Catechetical Series
Part 8

By Msgr. Michael K. Magee

Last in a series explaining the priesthood in the Church’s Year of the Priest. Read the entire series and more resources on the priesthood at our web site, cst-phl.com.


“No one takes this honor [of the Priesthood] on himself but only when called by God, just as Aaron was” (Heb. 5:4). These words referring to the High Priesthood of Jesus Christ are true also of the sacrament of the priesthood in the Church. There are no self-appointed apostles in the Catholic Church; instead, the Church ordains those who are responding to a call that they did not themselves initiate. That call comes to a man ultimately in the ceremony of ordination, when the bishop announces that he has chosen him for the priesthood, just before he imposes hands on him and invokes the Holy Spirit upon him.

Even so, those being ordained have been responding to God’s call long before the moment of ordination comes. The Lord has been directing them interiorly, leading them to offer themselves for ordination. But precisely because “no one takes this honor on himself,” as the Letter to the Hebrews says, most men are hesitant when they first feel that they may be called.

How, then, does it happen that they summon the courage to go risk several years of their lives in the seminary and eventually to present themselves for ordination? Ask anyone currently in the seminary, and the chances are good that he will tell you that someone encouraged him, saying that he seemed to have the characteristics of a good priest or showed signs that God might be calling him. It might have been a parent, or a neighbor, a friend, a fellow parishioner, a teacher, or even a girlfriend.

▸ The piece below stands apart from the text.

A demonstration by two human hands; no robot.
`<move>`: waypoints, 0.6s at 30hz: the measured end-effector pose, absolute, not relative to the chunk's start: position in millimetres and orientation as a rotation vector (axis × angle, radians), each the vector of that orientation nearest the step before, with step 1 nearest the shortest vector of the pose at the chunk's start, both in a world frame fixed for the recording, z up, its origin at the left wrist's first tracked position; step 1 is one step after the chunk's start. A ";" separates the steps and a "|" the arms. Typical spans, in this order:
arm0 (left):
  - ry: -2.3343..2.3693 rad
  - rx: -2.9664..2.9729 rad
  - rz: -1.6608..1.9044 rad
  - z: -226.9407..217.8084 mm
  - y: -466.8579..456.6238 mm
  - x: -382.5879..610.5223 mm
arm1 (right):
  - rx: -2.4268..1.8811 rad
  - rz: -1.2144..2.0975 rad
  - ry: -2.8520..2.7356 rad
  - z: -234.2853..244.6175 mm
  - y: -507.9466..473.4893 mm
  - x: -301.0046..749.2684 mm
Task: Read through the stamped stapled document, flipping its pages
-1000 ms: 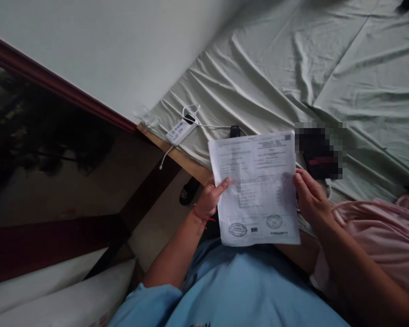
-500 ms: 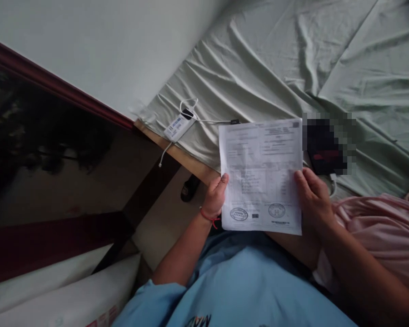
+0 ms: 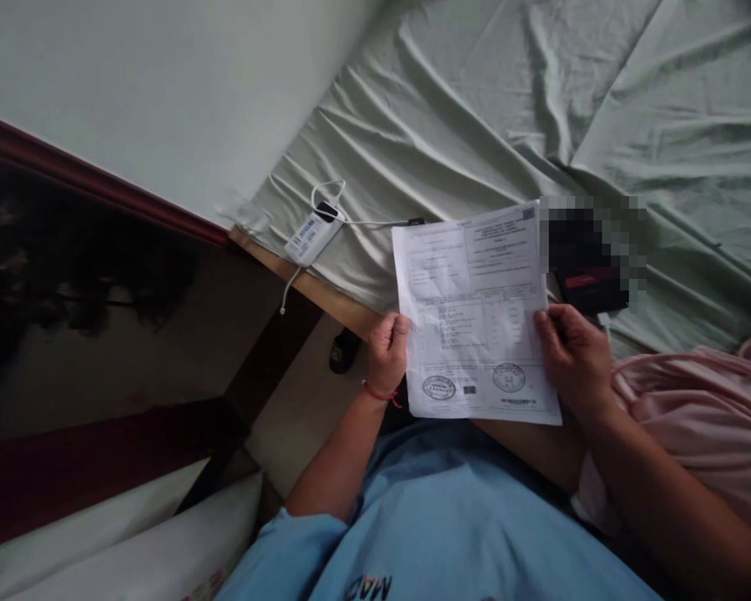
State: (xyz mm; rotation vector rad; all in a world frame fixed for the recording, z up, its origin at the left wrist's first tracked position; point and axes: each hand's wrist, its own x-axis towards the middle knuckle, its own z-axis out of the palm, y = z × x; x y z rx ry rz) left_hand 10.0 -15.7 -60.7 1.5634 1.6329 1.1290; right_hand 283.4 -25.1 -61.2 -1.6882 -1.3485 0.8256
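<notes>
Between my hands is a printed paper sheet (image 3: 476, 325), with typed text, a table and two round ink stamps near its lower edge. My left hand (image 3: 388, 351), with a red string on the wrist, grips the left edge of the sheet, thumb on top. On the opposite edge, my right hand (image 3: 572, 355) pinches the paper with the thumb in front and the fingers partly hidden behind it. The sheet is held up over my lap and the bed edge, slightly tilted. Just beyond its right side lies a dark, partly pixelated device (image 3: 588, 263) with a white cable.
A wrinkled pale green sheet (image 3: 476, 108) covers the bed. A white power strip (image 3: 313, 238) with a plugged-in cable lies near its wooden edge (image 3: 350, 313). Pink cloth (image 3: 688, 409) is at the right, a dark shoe (image 3: 344, 351) on the floor, white sacks (image 3: 118, 534) at lower left.
The paper has turned slightly counterclockwise, its upper part shifting left. Both hands keep their grip. The surroundings have shifted a little as the head view moved.
</notes>
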 end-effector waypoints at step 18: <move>1.550 1.328 1.143 -70.0 -4.8 0.5 | -1.791 0.627 -1.411 -57.0 -22.3 286.3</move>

Sometimes parents may initially resist the idea of their son being a priest, but those who are honest and thoughtful realize that in attempting to stifle a priestly vocation, they would be opposing God Himself.

Although God’s call to the priesthood is ultimately confirmed by the bishop’s gift of discernment, the same Holy Spirit lives in the Church as a whole, and in every member of it, helping all to discern the presence of God’s gifts in each other. It is a duty of all Catholics to invite and encourage those in whom the Spirit helps them to discern a calling to the priesthood. If they are led through prayer to do so, then God may be speaking through them to raise up a new priest for His Church.

Every priest, then, is “called by God, just as Aaron was.” If Aaron has to rely on the prophetic gift of his brother Moses to discern his calling to the priesthood for Israel, the priests of today must rely on the Spirit’s prophetic gifts found in the Church. The bishop’s call in the ceremony of ordination is the confirmation of a calling that will already have come to a man through many channels within a family and a community that knows the importance of the priesthood and looks carefully for those who show signs of being called by God to be priests.

Msgr. Michael K. Magee is the chair of the Department of Systematic Theology at St. Charles Borromeo Seminary.